- **Directions for this task**
Each line of the data that mentions the string "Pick" needs to be identified and copied.

- **Data supplied**
----------
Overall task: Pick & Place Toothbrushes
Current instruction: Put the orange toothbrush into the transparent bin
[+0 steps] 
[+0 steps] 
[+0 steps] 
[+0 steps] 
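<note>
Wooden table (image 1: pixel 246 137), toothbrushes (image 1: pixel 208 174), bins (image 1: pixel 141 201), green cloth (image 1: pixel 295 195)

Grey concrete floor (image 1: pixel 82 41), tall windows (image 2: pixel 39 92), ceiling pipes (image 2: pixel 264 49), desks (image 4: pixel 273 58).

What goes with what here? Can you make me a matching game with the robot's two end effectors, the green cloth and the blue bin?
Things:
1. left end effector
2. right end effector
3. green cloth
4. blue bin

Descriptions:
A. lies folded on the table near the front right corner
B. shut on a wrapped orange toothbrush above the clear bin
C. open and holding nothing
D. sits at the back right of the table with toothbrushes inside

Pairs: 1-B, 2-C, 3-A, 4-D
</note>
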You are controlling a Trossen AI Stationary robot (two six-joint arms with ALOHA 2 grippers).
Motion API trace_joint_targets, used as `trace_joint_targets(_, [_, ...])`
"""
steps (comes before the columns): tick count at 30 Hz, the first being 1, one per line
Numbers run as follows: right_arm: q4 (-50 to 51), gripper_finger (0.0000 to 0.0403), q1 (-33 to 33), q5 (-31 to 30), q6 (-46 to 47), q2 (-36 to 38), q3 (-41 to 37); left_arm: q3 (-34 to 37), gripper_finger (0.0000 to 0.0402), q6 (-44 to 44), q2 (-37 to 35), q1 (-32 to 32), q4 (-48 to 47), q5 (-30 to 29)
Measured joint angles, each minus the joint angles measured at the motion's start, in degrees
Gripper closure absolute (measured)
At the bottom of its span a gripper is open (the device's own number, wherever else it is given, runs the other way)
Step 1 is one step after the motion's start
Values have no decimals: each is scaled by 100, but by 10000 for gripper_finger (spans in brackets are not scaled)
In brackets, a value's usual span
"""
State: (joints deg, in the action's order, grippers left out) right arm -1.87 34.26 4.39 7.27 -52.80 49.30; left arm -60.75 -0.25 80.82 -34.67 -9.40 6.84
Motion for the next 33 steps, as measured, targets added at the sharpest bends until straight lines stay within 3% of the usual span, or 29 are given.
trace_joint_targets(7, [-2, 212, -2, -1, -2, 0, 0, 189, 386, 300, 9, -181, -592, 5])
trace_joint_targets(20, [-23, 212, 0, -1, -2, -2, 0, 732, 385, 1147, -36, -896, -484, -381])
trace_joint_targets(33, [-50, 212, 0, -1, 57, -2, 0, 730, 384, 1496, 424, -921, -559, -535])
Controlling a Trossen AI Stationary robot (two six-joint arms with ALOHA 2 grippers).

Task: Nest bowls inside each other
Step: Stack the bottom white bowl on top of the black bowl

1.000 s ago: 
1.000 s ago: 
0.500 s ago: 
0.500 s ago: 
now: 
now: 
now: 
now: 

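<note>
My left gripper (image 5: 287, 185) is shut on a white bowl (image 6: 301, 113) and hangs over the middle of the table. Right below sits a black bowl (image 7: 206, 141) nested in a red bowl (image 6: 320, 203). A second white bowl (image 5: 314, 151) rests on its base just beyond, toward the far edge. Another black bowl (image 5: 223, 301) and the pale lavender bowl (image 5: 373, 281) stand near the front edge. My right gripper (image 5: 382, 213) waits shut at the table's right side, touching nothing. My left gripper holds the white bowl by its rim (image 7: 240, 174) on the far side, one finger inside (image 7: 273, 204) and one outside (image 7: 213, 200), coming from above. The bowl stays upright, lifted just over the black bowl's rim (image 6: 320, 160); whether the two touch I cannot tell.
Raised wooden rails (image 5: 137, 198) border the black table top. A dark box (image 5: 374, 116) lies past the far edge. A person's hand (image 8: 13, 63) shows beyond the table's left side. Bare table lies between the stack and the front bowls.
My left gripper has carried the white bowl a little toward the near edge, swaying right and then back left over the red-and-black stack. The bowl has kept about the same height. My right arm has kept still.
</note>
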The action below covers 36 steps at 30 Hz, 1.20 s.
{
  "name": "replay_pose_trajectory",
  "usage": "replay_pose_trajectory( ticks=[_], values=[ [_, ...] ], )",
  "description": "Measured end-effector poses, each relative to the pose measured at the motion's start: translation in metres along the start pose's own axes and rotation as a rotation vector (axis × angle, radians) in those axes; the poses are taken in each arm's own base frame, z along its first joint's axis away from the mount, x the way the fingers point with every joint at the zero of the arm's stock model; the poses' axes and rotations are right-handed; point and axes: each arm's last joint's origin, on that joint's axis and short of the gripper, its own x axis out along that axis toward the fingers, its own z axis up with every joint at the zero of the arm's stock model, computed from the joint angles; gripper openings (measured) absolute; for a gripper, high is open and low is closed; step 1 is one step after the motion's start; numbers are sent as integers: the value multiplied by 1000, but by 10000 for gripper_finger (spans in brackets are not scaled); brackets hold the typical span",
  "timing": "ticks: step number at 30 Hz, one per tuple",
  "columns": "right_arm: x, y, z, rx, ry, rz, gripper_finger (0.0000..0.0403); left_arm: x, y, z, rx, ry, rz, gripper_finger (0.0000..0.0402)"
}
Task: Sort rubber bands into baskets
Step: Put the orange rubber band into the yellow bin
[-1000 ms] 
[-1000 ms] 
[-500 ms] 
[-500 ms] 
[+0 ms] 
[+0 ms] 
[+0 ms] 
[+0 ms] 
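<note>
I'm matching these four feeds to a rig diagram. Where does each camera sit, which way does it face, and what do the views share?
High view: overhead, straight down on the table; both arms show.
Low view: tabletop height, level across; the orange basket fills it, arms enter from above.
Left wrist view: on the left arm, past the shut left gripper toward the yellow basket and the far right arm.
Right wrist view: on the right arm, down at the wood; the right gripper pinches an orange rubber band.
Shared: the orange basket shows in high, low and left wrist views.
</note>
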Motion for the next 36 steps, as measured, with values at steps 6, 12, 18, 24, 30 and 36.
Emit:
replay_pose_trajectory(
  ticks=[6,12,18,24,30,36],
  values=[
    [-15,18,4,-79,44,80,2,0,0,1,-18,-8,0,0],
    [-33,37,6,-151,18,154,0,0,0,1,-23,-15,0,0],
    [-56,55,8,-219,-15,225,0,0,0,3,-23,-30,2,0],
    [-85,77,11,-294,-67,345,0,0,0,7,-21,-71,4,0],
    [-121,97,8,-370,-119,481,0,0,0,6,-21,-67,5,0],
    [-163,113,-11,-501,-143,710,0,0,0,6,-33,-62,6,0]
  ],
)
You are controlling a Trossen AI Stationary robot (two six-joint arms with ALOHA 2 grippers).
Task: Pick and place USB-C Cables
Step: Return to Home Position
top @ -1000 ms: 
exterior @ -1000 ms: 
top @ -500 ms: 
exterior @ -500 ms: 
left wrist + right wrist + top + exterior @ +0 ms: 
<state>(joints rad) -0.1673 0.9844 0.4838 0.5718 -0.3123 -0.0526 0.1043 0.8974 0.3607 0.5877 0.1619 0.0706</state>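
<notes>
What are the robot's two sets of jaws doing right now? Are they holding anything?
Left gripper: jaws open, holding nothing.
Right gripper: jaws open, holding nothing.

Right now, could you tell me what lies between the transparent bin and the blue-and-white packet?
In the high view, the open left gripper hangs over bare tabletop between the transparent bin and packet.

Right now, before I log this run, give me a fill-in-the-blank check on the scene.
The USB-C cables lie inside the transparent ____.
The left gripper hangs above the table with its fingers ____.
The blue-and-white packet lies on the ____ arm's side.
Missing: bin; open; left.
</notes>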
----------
- **Your response**
Overall task: Pick & Place Toothbrushes
Task: Pick and place USB-C Cables

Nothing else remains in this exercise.